Variable-length or duplicate keys are currently not supported. Keys are
organized into a highly compact index structure, which is very similar to a
B-tree and allows very fast key lookups. Both keys and values are stored in
order and thus queries in a local proximity can benefit from caching effects.
All applications mapping a large number of constant, integral keys to string or
data blobs can benefit from this library.

Key features of the database classes are:
- key locality due to ordered storage of keys and values
- lookups in close proximity benefit from caching effects
- fixed-length integral keys
- opaque binary blobs as values
- compact B-tree-like index structure
- sequential storage of value data with minimal overhead
- O(1) page cache to keep hot pages in memory
- simple C++ API for \ref stx::CBTreeDB::Reader "Reader" and two \ref stx::CBTreeDB::Writer "Writer" classes
- CRC32 checksum of header and SHA256 digest of b-tree and value data for integrity
- extensive test suite with 91.3% line coverage

The complete source code is contained in the header file
include/stx-cbtreedb.h.

\section sec_website Website / API Docs / Bugs / License

http://idlebox.net/2010/stx-cbtreedb/

The classes are extensively documented using doxygen. The compiled doxygen HTML
documentation is included in the source package or can be viewed online at
http://idlebox.net/2010/stx-cbtreedb/stx-cbtreedb-0.7.0/doxygen-html/ (if you
are not reading it right now).

The tools directory contains an example1.cc, which is further documented below
(\ref sec_example) and an all-purpose <tt>cbtreedb-tool</tt> for use with
standard database formats.

If bugs should become known they will be posted on the above web page together
with patches or corrected versions.

The B-tree source code is released under the GNU Lesser General Public License
v2.1 (LGPL) which can be found in the file COPYING. Other parts of the source
code were copied from the Botan library and are under a BSD-license.
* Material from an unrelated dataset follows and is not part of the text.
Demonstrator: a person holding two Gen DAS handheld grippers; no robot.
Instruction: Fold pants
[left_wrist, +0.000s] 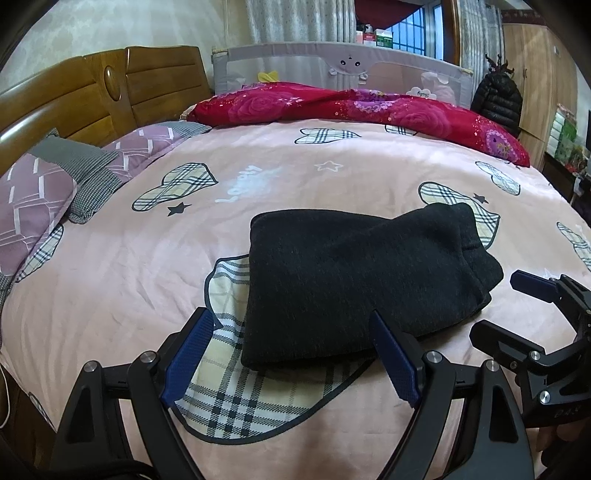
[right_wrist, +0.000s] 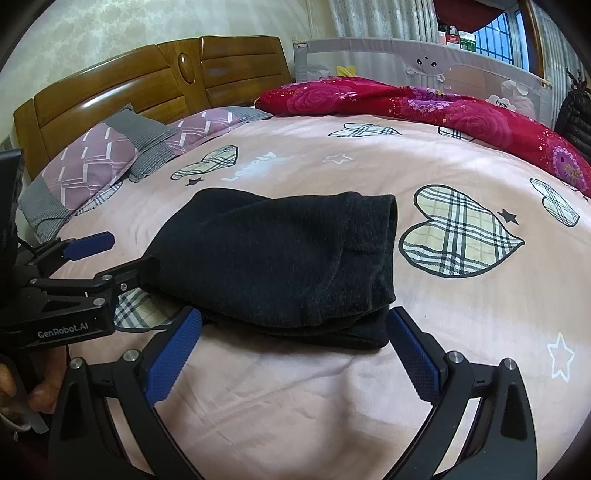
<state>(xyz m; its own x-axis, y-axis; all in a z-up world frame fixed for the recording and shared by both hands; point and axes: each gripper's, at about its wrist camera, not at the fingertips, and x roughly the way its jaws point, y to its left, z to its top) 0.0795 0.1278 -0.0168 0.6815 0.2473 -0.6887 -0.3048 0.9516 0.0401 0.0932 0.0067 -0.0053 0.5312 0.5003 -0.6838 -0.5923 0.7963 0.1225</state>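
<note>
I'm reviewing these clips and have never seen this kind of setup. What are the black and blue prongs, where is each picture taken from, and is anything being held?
There is no robot here. A person holds a hand-held two-finger tool in each hand, and a fisheye camera on each tool looks forward along its blue-padded fingers. One picture comes from the left tool, the other from the right tool. Each tool also shows at the edge of the other's picture.

Both look over a bed with a pink bedspread printed with plaid hearts. On it lies a pair of dark pants, already folded into a compact bundle. Pillows, a red floral quilt and a wooden headboard lie beyond.

Both tools are open and hold nothing; the pants rest on the bedspread just ahead of the fingers.
</note>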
\section sec_application Original Application

The original purpose of this library is to organize lookups of 32-bit integer
identifiers to constant data blobs. In my application a few million
non-sequential identifier keys are mapping to data blobs, which are unalterable
short strings or small (1-10 kb) data files. Most key lookups occur in close
proximity, usually in ascending order.

The resulting data volume is around 20 GB in size and was previously stored
using the BerkeleyDB library. However, since the key and values in my
application are read-only, the overhead both in file size and processing time
value records is faster than before, and file sizes were reduced to a minimum
due to the compact sequential storage in the read-only databases.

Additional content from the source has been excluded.